As those affected by the NSW floods enter the cleanup phase, we speak to one pharmacist who helped pack emergency medications… despite being stranded herself
During this week’s flooding in NSW, pharmacist Lizzy Gripper found herself stranded and unable to cross the Hawkesbury River to get home.
Instead, she joined her team at the local Blooms The Chemist Windsor to pack up essential medication for residents at the Ron Middleton Nursing Home, which was urgently needed across the river – and taken over by helicopter.
“There were quite a few logistical hurdles,” she said on Thursday.
“We are short staffed at the moment with quite a few staff members stuck on the other side of the river. It was all hands-on deck packing the medication. There was also lots of back and forth with helicopters.
“Yesterday we had a member of the community lend his private helicopter and his time to help us get the medication across the river, and today we’re working with him again and also the SES to do more trips.
“This is a really difficult time for the local community,” Ms Gripper told the AJP.
“Everything was happening very quickly so there wasn’t too much time to reflect in the moment about what was going on. We were all really focused on the task at hand and getting the medication out to those in need as quickly as possible.”
If the pharmacists had waited until the flooding subsided, it was estimated that they would not be able to drive to the home for at least a week – too long for the patients to wait.
Up to 80 residents were dependent on the flight, including one man whose Parkinson’s medication needed to be packed and shipped within an hour, to maintain its integrity.
Working with other community organisations, the Blooms team got to work “without any hesitation,” said Ms Gripper.
She said that all team members came together quickly “to help out and do what needed to be done to support our local community in a time of need”.
“Whether it was our pharmacists, our pharmacy assistants or our delivery staff, we all came together to overcome any challenge and logistical hurdle,” she said.
“It really demonstrated our sense of community-first spirit.
“It’s an incredibly rewarding feeling to be a part of something as important as this and do our part to help the local community.”
She said the whole team is “grateful that we can take care of our community in a deep crisis and moment of need, and help some of the most vulnerable people at such a difficult time”.
Pharmacy Guild of Australia NSW branch president David Heffernan confirmed to the AJP that no pharmacists had reported pharmacies actually being flooded themselves.

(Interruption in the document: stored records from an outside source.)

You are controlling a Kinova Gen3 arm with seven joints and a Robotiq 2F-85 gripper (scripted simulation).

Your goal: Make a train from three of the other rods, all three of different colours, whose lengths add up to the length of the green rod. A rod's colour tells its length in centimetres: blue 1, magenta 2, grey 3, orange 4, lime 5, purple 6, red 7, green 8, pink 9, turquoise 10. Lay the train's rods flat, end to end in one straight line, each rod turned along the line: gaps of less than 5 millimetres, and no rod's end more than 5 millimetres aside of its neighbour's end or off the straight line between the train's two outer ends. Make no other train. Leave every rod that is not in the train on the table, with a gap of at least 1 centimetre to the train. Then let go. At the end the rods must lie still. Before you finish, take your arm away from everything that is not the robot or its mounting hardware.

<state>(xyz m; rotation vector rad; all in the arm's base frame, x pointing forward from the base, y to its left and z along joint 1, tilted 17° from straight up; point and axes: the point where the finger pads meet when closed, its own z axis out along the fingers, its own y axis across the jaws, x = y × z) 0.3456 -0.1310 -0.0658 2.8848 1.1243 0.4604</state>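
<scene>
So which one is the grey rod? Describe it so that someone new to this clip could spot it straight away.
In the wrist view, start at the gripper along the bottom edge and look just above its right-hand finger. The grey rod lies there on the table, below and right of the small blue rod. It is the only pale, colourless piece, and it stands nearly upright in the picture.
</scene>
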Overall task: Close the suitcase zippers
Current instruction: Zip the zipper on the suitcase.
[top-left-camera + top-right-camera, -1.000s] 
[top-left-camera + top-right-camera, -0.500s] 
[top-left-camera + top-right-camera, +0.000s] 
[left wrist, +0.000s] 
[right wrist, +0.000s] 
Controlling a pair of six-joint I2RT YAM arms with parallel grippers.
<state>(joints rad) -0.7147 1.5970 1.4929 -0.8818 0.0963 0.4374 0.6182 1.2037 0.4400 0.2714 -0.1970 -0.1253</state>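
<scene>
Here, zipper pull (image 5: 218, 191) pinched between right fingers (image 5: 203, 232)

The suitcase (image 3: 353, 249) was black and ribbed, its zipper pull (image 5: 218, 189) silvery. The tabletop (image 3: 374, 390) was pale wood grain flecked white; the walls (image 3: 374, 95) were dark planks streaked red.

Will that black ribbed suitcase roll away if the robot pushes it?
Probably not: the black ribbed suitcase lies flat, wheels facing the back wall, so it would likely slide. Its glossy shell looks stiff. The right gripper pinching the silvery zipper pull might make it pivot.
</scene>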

However, pharmacists were among the health professionals utilised by NSW Health when providing additional healthcare support to communities which were isolated, or at risk of flooding, as part of the state’s emergency response.
Acting Deputy Secretary Deborah Willcox said that overall, patient services in flood-affected areas had been maintained, despite some disruptions due to the floods.
“NSW Health has been working collaboratively with emergency services and other agencies to ensure residents are able to safely access public hospitals and health services,” Ms Willcox said.
NSW Health staff including nurses, mental health support, pharmacists and public health staff were deployed to evacuation centres to assist impacted communities, she said.
As the affected communities enter their clean-up phase, NSW Health also issued advice about the environmental risks people face after flooding, particularly as floodwater can be contaminated with sewage and chemicals.
“Many parts of NSW have been badly affected by flooding and some people are beginning to return home. Though this will be a distressing and difficult experience, we want to remind people of the need to be safe when cleaning up their home to protect their health,” said Acting Director of Environmental Health, Dr Adi Vyas.
Dr Vyas said it was critical that people cleaning up after flood damage always wear protective gear, including gloves and face masks, as well as covered shoes and full-length clothing. People must also wash their hands thoroughly after cleaning.
“Start drying out your property when safe – remove carpets, mattresses and other wet furniture; check behind fridges and cupboards and wall and floor cavities as mould or mildew can develop,” Dr Vyas said.
Dr Vyas said people returning home should also be mindful about their drinking water, and not to swim in floodwater.
“Floodwater can be extremely polluted and contaminated with sewage and chemicals. Contact can lead to skin and stomach infections and other rare, but serious conditions, such as leptospirosis,” he said.